Some Smokin’ History

I first smoke when I was 13, it was red, it was Marlboro. Some guys of my age started with Phillip which we branded cigar of the hooker because it is menthol thus mild. Red is also a sign of being macho, a chick magnet icon like the symbol of M. Country.
Listening in my bedroom to the music of Guns and Roses, and Bon Jovi, yeah, I begin with those glam rockers and there is nothing to be ashamed of. I remember myself being too emotional then, like playing Fake Plastic Tress of Radiohead for about 5 times straight, and my cigar hasn’t died out, just puffing now and then. Wow, my mind is floating and purging the negative emotions of the day.
We have hangouts, oftentimes its the mall because of Manila’s humid weather; SM Centerpoint in Sta.Mesa, Robinsons Galleria, Greenhills Virra Mall which is closest in San Juan where I spent my childhood years. We go in groups, I have my hiphop clique in my third year high school as we hang-out in Sta.Mesa.
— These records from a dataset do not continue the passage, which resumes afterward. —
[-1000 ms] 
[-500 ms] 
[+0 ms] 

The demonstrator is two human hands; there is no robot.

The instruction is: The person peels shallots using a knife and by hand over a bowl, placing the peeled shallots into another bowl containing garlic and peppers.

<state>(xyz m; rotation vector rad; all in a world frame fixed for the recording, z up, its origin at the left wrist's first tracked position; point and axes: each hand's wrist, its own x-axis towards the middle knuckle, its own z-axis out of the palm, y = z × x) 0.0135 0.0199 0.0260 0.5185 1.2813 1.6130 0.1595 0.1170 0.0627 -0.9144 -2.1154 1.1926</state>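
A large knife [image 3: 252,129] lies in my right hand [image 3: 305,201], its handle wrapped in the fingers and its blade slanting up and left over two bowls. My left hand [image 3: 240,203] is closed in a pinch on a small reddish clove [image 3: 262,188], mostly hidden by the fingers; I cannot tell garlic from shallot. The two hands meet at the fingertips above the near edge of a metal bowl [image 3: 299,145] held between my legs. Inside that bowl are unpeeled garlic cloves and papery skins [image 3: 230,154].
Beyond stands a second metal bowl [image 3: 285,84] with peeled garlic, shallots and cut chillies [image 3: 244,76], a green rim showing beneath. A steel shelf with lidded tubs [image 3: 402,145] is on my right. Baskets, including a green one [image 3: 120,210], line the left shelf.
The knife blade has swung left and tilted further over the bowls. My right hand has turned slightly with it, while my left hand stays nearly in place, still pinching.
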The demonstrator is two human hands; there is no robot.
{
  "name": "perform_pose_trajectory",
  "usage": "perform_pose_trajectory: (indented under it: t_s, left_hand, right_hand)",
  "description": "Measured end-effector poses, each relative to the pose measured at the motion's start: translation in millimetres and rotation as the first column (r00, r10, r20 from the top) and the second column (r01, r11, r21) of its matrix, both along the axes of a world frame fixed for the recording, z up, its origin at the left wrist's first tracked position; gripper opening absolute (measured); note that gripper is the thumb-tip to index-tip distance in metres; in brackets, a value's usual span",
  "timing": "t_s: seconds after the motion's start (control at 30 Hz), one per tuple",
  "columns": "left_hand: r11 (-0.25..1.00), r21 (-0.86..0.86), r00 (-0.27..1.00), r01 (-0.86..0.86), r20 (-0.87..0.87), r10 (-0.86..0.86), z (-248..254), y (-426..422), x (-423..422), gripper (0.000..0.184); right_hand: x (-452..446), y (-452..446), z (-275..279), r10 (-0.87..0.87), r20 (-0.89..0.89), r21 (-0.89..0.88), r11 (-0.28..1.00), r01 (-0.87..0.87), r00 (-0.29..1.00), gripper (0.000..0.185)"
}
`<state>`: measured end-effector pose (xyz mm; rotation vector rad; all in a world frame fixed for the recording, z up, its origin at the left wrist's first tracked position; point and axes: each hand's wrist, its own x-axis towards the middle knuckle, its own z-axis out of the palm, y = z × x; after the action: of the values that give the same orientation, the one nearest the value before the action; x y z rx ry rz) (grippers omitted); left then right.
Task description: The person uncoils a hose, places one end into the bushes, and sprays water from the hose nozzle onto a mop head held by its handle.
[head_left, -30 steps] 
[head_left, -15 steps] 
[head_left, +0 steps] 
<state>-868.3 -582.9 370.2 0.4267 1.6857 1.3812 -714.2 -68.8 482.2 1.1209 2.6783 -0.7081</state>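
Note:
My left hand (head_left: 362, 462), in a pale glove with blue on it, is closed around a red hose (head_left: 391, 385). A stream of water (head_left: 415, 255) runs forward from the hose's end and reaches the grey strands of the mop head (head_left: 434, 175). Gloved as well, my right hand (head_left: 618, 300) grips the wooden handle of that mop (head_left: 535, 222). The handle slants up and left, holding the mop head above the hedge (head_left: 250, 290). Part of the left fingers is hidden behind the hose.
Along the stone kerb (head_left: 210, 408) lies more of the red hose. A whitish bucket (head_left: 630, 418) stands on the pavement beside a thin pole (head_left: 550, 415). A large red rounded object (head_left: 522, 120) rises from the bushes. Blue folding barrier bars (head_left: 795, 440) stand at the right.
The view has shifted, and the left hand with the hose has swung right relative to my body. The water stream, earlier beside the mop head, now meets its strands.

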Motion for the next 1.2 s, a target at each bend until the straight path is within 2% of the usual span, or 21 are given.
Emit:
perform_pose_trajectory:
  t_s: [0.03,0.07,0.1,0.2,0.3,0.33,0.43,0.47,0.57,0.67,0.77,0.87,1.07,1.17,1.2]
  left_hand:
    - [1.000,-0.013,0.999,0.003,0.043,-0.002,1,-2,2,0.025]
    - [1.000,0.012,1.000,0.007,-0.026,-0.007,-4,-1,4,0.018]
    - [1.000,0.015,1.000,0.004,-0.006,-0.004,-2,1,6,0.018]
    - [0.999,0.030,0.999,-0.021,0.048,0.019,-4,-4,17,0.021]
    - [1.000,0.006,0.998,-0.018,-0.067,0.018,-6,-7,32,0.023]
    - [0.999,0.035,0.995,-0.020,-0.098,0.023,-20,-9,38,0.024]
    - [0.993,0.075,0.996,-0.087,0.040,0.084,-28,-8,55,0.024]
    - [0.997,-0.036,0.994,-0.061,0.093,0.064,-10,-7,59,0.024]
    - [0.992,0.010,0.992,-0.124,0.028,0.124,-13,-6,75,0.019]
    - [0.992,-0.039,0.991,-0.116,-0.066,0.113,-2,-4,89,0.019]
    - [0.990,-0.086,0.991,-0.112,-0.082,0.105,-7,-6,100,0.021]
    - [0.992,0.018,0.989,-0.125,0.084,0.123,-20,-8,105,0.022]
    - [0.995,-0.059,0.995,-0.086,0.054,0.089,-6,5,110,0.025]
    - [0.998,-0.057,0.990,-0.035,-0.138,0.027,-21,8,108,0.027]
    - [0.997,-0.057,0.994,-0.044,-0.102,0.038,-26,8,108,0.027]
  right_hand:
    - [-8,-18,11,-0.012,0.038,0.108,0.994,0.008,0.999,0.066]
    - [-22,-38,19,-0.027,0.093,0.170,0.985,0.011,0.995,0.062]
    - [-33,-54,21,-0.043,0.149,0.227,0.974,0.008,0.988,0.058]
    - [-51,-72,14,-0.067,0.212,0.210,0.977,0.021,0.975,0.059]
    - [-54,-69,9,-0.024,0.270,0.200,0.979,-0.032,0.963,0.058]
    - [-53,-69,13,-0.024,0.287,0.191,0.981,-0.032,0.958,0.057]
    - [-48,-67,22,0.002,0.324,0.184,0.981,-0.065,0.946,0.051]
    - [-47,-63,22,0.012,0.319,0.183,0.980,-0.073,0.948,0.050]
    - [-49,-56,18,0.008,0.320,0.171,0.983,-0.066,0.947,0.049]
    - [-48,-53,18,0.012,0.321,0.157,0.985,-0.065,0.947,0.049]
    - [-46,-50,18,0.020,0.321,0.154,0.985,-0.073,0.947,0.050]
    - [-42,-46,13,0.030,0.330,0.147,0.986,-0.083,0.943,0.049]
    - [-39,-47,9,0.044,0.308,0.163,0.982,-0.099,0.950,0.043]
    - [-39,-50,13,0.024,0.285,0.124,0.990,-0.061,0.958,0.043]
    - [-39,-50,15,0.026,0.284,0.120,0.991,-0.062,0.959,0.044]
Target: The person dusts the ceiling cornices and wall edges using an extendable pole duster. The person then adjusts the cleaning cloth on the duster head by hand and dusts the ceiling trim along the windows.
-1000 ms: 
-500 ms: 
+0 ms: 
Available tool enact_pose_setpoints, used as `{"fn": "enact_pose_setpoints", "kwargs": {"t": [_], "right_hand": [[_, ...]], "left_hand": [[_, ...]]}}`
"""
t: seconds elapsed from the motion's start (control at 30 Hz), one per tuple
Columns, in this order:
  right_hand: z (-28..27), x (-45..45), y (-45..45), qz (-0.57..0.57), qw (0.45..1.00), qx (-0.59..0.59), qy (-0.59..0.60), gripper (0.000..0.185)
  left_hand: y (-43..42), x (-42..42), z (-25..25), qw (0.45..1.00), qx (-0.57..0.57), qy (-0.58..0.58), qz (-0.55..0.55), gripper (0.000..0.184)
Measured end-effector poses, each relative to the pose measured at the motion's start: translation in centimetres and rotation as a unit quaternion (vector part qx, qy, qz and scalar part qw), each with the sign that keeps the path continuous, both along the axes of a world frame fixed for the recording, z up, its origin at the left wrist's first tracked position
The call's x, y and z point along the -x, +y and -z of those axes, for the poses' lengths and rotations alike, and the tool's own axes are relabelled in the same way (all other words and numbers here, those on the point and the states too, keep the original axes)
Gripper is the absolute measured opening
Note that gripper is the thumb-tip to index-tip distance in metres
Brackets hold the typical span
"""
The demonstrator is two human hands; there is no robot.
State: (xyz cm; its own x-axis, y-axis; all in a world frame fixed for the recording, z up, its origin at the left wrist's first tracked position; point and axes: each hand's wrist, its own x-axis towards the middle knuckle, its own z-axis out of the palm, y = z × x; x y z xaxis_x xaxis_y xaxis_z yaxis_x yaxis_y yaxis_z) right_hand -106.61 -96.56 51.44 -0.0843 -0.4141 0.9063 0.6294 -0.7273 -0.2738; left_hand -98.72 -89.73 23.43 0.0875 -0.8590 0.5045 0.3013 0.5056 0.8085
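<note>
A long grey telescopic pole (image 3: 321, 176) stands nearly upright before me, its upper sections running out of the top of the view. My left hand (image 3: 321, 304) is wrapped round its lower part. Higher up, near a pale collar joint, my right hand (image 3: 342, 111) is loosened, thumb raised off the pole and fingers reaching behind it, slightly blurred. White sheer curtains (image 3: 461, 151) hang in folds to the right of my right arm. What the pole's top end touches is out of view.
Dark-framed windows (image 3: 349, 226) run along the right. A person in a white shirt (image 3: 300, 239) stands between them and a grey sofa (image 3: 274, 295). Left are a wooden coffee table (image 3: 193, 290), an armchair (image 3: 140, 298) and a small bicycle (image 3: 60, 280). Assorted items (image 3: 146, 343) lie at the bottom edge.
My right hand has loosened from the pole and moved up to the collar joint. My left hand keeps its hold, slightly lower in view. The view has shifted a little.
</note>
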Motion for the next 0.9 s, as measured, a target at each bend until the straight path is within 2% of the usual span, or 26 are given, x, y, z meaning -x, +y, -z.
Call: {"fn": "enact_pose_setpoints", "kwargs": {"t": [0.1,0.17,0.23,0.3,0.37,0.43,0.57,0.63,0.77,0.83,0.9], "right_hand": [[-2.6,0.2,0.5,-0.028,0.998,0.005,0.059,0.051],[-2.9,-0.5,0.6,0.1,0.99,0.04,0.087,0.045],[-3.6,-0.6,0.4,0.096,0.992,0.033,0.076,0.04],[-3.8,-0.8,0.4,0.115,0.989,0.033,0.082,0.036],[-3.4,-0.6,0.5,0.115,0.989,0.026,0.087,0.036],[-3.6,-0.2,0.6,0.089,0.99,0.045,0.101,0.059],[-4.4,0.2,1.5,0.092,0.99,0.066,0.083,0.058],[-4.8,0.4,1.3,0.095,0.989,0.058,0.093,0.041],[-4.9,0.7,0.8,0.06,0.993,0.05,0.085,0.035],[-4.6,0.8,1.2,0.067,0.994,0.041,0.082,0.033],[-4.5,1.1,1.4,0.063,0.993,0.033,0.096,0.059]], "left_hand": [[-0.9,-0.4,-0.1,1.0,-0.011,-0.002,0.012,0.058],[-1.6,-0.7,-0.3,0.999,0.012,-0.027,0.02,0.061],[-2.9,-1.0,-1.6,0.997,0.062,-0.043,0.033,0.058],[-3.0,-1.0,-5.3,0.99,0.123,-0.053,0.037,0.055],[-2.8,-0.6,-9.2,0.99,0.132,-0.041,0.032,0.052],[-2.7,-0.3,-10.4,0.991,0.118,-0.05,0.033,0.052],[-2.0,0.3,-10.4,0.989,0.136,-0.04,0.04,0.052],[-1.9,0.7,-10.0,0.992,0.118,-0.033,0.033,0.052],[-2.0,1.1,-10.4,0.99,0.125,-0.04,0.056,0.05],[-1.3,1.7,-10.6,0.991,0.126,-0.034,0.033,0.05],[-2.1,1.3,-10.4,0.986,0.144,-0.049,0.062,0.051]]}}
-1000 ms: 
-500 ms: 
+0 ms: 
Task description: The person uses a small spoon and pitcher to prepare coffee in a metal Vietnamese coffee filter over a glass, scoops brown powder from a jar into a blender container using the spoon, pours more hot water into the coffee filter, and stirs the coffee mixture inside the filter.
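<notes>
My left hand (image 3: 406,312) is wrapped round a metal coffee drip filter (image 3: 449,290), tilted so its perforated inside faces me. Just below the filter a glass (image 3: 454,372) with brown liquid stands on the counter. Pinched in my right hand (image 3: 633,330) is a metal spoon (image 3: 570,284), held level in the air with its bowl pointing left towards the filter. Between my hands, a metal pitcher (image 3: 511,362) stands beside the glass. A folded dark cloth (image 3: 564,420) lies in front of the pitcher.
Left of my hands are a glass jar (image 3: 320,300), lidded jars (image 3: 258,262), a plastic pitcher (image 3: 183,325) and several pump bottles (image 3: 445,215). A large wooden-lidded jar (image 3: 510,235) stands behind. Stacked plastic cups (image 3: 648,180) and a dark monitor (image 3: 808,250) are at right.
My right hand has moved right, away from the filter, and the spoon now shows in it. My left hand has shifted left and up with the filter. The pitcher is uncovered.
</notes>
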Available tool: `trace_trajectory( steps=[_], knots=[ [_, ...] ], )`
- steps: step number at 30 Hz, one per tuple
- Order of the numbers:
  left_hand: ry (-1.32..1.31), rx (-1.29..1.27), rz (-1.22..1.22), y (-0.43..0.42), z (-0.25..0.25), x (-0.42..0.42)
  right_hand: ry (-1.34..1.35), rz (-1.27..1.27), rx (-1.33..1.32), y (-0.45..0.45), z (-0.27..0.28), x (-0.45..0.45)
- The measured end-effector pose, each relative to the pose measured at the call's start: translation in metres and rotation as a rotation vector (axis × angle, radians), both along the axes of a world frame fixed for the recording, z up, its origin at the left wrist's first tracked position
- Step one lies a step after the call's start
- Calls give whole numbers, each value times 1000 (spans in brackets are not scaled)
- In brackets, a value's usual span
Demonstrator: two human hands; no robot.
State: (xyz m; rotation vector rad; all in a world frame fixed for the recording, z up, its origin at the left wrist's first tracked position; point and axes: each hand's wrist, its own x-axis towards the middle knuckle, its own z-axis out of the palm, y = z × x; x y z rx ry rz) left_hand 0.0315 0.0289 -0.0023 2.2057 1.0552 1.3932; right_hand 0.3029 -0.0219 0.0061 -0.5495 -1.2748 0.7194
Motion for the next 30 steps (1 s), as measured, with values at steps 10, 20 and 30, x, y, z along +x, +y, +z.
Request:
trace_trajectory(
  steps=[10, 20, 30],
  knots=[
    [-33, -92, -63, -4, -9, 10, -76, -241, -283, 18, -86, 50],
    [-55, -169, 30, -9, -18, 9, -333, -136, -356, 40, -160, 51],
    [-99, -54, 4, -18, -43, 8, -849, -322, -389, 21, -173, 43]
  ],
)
Smoking in the stairs, in the alleyways and in the toilets if it is cleared.
It is the sense of camaraderie, its hard to live each day if your alone (based in my experience of being a lone child).
Everyday my lungs could handle a pack of Marlboro, sometimes Winston if my allowance is running off. I only have about Php 30 bucks per day allowance for my expenses besides my fare. Marlboro is Php 20, Winston is just Php 18, the latter has a milder taste though.
We have a sari-sari store in our house, so when I am the purveyor, I just slip a pack in my back and my room becomes heaven through a bowl of smoke. Once my mother caught me smoking, while I am staring at the ceiling, daydreaming... she slapped me in the cheek without saying a word. Man, I could not speak or look her at the time when I came out of my room.
It’s hard to quit smoking because of the nicotine that is like handcuffs, you are tied to it once you get caught. There are times that I tried to quit like for about 2 months, but again I slipped into the smoke rings of my consciousness. Until I got into the straight edge movement which started by the hardcore band Fugazi with the slogan of: NO smoke, NO drinks, NO drugs, and NO fuck.
It is cool to be a straight-edger, suddenly my life has a bit of direction. Punks, rockers, my skater friends are into this straight edge thing, its nice, you put a pentelpen X mark on your wrist so the liquor vendor wont sell you any wine or any drinking beverages.
Hardcore straight edgers are vegetarians. My conciousness has been open into inquiries of cosmic realities, questions such as: Why do I exist? Why is my heart like a cyst, why don’t girls like me... am I such a dork?
Then, I came into contact with yoga, I finally quit smoking at the age of 19. I was a strict straight edger until I was 24 perhaps. In 2000, we relocated to Tabaco, Albay (Tabaco is so urbanized now being a city). Around 2004, man I got wasted again, smoking cigar and getting tipsy timely.
Now, its 2008, I am engaged to a girl whom I deeply love. At moments, mournful moments, I came back to my old destructive self, I am so blessed with Lyn at my side, she always tells me that she will also smoke if I lighted one.
...With her love and my desire to be fully clean again, I hope that I might also put a blockage to my drinking and my smoking rings.